PAUL SOLMAN: Our analysis of the global economy comes from Michael Mussa, chief economist at the International Monetary Fund, which has just released its latest world economic forecast; journalist William Greider, author of "One World, Ready or Not: The Manic Logic of Global Capitalism," and Paul Krugman, also an author and professor of economics at MIT. And welcome to you all. Mr. Mussa, how hard are we going to be hit by the Asian crisis? How hard are we being hit?

MICHAEL MUSSA, International Monetary Fund: Well, the United States economy from the substantial slowdown in Asia from where we expected ourselves to be probably is going to feel an impact on the order of 40 to 50 billion dollars, around a half a percentage point of US GDP in a negative direction. Now, that, of course, is 40 or 50 billion in an 8 trillion dollar economy. However, the economy is doing very well domestically. And so the net effect is actually probably a little bit of a slowing desired at this stage, which means that rather than having the Federal Reserve tighten interest rates, instead, the Asian slowdown will afford the Fed some latitude to simply hold back for a while.

PAUL SOLMAN: So you should be relieved? I mean, you're smiling. We're talking about the Asian financial crisis.

MICHAEL MUSSA: Well, the Asian crisis is going to have a significant impact on the U.S. economy I think on the same order of magnitude as we felt the Mexican tequila crisis in 1995. But at that time the U.S. economy was already slowing down because of a considerable tightening that the Fed had carried out over the course of 1994. Now, it's coming to hit the U.S. economy at a time of particular strength, so we're probably going to feel it somewhat less than would otherwise be the case. That's, of course, assuming that things don't get a lot worse.

PAUL SOLMAN: Well, Prof. Krugman, assuming things don't get a lot worse, no big deal, just a drop in the ocean, bucket, whatever you want to use as a cliche here?

PAUL KRUGMAN, MIT: I guess in Greenspan I trust, which is pretty much what Mike is saying. I mean, I don't think that anything is going to happen to the United States as a result of this that can't be handled. We have intelligent policies here and amazingly, I actually do think we have intelligent policies. I mean, the direct loss of exports is serious for the companies involved, but it's an $8 trillion economy with 130 million workers. A lot of those workers are working extra hours this Christmas because the economy is, in fact, roaring on many other sectors. So I don't think this is a really--I wouldn't be scared about the situation of the U.S. economy. The Asians, themselves, is another matter.

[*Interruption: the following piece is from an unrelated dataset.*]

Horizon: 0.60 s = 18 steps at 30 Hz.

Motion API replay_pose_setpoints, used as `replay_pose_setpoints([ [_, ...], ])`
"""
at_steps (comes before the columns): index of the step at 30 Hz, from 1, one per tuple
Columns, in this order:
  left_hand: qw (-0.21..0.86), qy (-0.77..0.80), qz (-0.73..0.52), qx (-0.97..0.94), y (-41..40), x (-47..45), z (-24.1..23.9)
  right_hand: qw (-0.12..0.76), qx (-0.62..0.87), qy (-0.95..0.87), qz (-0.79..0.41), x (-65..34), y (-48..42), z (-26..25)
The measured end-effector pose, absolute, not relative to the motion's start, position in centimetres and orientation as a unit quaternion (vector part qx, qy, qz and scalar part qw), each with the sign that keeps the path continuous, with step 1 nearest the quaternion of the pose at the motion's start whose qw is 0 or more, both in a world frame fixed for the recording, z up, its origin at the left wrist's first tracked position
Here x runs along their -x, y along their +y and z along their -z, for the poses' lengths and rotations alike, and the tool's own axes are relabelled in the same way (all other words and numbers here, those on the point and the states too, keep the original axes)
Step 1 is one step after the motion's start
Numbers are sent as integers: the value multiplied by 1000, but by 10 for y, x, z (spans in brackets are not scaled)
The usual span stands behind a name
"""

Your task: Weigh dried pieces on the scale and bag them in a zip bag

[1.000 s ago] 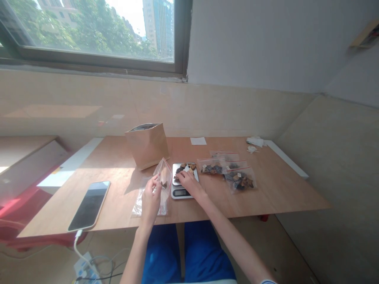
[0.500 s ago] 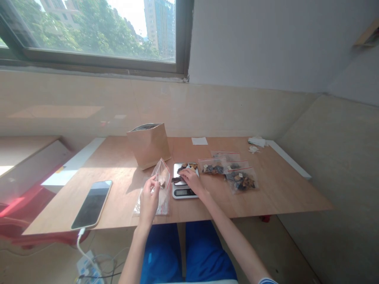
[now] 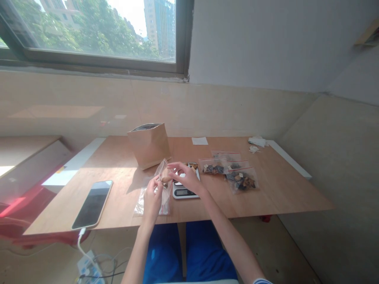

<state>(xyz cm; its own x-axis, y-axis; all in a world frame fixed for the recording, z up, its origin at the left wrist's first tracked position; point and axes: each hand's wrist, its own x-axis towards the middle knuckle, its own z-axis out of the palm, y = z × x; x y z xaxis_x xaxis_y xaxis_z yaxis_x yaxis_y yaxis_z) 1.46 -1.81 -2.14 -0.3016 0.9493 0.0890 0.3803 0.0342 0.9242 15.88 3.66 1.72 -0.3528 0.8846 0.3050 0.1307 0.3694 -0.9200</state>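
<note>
My left hand is closed on a clear zip bag, held upright above the table. At the bag's mouth are the fingertips of my right hand, bent together; whether they pinch the bag's edge or a dried piece I cannot make out. A pale brown lump shows in the bag between the hands. Just right of the bag is a small kitchen scale with a lit display, partly covered by my right hand. Dark and tan dried pieces lie on its plate.
Several filled zip bags lie right of the scale. Flat clear bags lie under my left hand. An open brown paper bag stands behind. A phone on a cable is at left. White paper lies at the back.
My right hand has moved left from the dried pieces on the scale to the mouth of the zip bag. My left hand has shifted slightly right with the bag.
</note>
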Motion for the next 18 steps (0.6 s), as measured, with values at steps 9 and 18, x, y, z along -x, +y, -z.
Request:
replay_pose_setpoints([
  [9,371,610,-546,-438,-20,-9,21,357,448,-780,-252,-168,48,37],
  [18,445,552,-595,-379,-24,-14,15,229,447,-852,-151,-159,42,47],
])
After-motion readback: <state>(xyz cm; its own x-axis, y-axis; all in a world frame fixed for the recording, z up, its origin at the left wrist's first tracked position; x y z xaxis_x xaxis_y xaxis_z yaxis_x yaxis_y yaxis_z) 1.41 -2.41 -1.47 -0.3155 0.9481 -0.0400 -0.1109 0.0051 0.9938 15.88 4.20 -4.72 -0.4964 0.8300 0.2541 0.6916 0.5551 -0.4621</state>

PAUL SOLMAN: Are we overreacting then to this whole idea of a global economy? Has this been oversold?

PAUL KRUGMAN: Well, yes, sure. Everything that's photogenic gets oversold. And as we just saw, this is a terribly photogenic sort of thing. I think the thing to remember is that the global economy is just like the domestic economy only more so. The kind of crisis that's happening in Asia is not that different in many respects from the sorts of things that we're accustomed to on the domestic scene. If there were too many office buildings and shopping malls built in Thailand, it was for pretty much the same reason that 10 years ago there were too many office buildings and shopping malls built in Texas--runaway financial system, bad regulation, and a little bit of--more than a little bit of a market bubble. It's not something that is completely novel; it's not something that should cause us to think, oh, my God, the whole system is about to fall apart.

PAUL SOLMAN: So, Mr. Greider, is our wagon hitched to the global economy?

WILLIAM GREIDER, Journalist: I don't share this air of good feeling. First, let me say, I think it's fundamentally a mistake to suggest to Americans that this is an Asian problem; this is a global problem; and we all--we financiers, investors, banks, multinational corporations--participated in the mistakes that were made in those Asian economies. We're talking about American multinationals and German and Japanese and American banks and European banks and Tokyo banks.

PAUL SOLMAN: Briefly, how did we--

WILLIAM GREIDER: By essentially making the same plunge, a race to capture opening markets-- consumption--and over-investing, building more factories than that consumption base could support, and then at some moment discovering that those loans that had been made were, in fact, not going to be paid off, at least in the terms we imagined, and beyond that, creating a base of what I call productive over-capacity, assuming growth in consumption that doesn't develop. And at that point somebody's got to close a lot of factories and, therefore, people take defensive actions, which is to export their surplus production, if they can. And that's how it comes back to our shores. We can argue over the severity, but the fact is a lot of Americans are going to lose their jobs in the next year or two because of this crisis. And we may regard this as mild or severe.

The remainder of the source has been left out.